**Records for this task**
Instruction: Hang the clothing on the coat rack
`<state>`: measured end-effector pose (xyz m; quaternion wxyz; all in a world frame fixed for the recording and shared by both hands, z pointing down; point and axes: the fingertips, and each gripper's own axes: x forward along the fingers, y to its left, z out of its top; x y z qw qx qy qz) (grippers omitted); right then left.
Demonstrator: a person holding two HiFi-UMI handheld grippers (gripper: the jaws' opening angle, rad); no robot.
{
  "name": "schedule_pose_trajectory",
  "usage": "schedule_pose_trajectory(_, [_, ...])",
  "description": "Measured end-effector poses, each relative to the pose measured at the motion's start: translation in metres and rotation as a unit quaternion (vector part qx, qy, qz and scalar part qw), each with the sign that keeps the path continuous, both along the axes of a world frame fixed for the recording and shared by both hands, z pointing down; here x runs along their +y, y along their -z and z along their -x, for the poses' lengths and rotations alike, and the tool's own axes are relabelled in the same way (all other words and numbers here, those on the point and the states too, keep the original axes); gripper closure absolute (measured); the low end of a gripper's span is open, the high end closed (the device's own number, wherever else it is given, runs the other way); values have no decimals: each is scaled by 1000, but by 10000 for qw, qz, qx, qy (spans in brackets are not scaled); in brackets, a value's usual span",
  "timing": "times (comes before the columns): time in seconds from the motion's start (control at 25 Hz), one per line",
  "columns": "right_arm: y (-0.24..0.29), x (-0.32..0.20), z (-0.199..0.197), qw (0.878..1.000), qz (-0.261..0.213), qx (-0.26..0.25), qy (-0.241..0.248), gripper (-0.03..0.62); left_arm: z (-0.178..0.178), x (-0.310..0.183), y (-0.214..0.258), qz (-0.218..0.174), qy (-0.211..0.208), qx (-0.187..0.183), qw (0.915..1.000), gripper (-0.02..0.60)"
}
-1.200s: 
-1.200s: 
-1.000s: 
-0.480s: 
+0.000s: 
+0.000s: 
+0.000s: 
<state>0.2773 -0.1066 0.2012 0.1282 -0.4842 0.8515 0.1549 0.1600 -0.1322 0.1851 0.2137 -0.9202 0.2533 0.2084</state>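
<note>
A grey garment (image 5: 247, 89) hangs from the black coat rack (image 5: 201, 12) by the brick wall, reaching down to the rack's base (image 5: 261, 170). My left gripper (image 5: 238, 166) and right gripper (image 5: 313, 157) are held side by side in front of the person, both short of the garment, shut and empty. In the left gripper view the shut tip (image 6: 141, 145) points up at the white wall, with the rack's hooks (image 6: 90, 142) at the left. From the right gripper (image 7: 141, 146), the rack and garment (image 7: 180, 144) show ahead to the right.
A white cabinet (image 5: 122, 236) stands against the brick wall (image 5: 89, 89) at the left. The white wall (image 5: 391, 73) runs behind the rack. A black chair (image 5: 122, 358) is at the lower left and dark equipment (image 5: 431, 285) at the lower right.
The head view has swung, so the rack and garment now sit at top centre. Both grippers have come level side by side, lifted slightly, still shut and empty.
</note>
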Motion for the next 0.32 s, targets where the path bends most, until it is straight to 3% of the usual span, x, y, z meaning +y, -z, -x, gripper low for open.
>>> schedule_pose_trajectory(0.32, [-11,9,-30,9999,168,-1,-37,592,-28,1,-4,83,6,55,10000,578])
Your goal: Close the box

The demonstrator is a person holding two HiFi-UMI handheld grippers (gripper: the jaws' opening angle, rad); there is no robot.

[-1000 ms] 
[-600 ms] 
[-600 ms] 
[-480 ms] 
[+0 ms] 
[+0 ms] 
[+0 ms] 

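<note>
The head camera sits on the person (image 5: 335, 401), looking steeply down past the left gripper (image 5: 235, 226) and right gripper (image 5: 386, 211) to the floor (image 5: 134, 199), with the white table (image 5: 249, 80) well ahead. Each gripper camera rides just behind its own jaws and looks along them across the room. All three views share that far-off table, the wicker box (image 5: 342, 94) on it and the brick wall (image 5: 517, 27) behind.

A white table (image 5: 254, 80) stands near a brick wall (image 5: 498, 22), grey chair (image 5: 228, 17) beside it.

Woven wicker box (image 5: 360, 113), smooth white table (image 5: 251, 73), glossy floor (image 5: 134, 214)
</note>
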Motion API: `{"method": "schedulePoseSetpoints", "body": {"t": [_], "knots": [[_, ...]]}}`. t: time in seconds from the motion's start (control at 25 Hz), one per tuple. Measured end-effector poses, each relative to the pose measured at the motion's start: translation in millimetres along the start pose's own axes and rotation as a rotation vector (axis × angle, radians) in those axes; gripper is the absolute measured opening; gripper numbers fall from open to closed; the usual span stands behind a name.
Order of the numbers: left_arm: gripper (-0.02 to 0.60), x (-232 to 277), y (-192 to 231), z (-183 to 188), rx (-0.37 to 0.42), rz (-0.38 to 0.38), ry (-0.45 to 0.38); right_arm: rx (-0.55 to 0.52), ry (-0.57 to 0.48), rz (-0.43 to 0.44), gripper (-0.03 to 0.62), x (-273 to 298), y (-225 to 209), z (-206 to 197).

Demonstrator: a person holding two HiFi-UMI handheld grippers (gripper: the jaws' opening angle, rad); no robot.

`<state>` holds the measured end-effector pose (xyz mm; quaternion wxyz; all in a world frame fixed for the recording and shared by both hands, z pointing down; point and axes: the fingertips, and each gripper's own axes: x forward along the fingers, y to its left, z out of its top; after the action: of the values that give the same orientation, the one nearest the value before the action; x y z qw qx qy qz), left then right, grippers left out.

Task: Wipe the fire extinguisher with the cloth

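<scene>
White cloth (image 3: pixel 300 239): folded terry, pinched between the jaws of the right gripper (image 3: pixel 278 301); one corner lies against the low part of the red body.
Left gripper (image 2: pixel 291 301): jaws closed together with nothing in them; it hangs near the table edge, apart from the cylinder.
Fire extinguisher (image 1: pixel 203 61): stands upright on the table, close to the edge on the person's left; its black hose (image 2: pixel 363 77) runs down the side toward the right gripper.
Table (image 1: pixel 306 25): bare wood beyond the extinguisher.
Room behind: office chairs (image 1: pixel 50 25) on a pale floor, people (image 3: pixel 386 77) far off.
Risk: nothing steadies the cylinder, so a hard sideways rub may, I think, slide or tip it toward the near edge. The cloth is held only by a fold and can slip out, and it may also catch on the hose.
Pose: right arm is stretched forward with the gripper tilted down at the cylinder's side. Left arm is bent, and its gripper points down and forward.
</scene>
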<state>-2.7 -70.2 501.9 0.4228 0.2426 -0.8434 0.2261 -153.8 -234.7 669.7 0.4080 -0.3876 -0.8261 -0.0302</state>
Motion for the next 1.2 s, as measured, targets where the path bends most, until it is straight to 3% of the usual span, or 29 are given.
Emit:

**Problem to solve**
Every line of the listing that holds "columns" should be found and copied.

**Finished task**
  "timing": "times (comes before the columns): time in seconds from the motion's start (control at 25 Hz), one per line",
  "columns": "right_arm: y (-0.24..0.29), x (-0.32..0.20), z (-0.199..0.197), qw (0.878..1.000), qz (-0.261..0.213), qx (-0.26..0.25), qy (-0.241..0.248), gripper (-0.03..0.62); left_arm: z (-0.178..0.178), x (-0.310..0.183), y (-0.214..0.258), qz (-0.218..0.174), qy (-0.211..0.208), qx (-0.187..0.183), qw (0.915..1.000), gripper (-0.02..0.60)"

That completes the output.